Reproduce each line from the first in the data through the line that contains "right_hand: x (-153" exactly; give nothing else.

**DATA BELOW**
▬▬▬▬▬▬
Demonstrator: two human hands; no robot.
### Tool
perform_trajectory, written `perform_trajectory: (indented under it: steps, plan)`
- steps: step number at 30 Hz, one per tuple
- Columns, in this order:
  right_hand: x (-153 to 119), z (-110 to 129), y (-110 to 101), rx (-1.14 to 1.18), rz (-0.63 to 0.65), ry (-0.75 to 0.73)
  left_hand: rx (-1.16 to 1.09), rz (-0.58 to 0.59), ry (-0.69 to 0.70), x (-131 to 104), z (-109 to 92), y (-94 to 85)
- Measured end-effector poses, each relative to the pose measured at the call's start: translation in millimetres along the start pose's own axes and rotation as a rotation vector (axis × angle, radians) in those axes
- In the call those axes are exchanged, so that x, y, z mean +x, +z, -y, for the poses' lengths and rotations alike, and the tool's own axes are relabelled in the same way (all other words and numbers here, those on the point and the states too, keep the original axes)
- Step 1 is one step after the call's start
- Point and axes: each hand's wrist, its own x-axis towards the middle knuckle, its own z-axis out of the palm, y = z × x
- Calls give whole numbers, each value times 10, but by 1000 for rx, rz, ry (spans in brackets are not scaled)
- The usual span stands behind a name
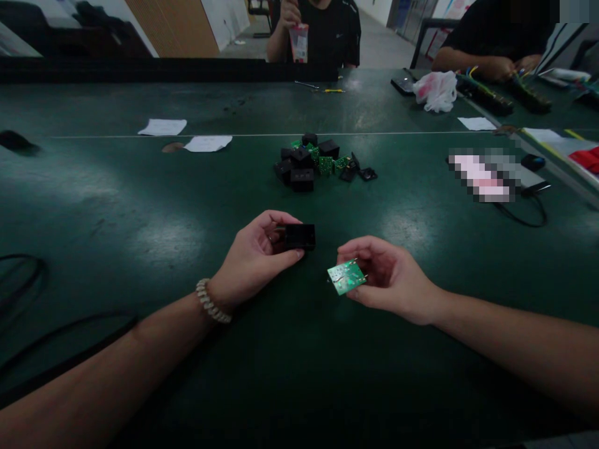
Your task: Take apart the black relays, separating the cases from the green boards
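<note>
Between the thumb and fingers of my left hand (259,249) is a small black plastic case (300,237), its hollow side facing me. My right hand (390,274) pinches a green circuit board (346,276) by its edges, with metal pins sticking out on the right side. The case and the board are apart, a short gap between them above the table. Beyond both hands lies a pile of black plastic cases (302,179) mixed with green circuit boards (325,164) and small black plastic parts (367,174).
The dark green table (187,199) carries paper scraps (208,143), a crumpled plastic bag (435,90) and a blurred-out flat item (482,178) with a cable. A black cable (70,321) lies at left. Across the table, one person (322,31) holds a drink; another (491,43) handles wired parts.
</note>
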Motion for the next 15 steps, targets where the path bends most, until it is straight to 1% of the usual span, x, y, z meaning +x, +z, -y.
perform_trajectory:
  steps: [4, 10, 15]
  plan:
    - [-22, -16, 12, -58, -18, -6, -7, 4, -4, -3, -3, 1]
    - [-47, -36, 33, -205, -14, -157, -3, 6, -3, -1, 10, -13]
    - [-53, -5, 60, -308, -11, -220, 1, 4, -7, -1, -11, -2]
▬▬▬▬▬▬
**ANSWER TO THIS EXERCISE**
Demonstrator: two human hands; no robot.
### Tool
perform_trajectory, written `perform_trajectory: (indented under it: steps, plan)`
- steps: step number at 30 Hz, one per tuple
- Columns, in this order:
  right_hand: x (-153 to 119), z (-110 to 129), y (-110 to 101), rx (-1.14 to 1.18), rz (-0.63 to 0.65), ry (-0.75 to 0.73)

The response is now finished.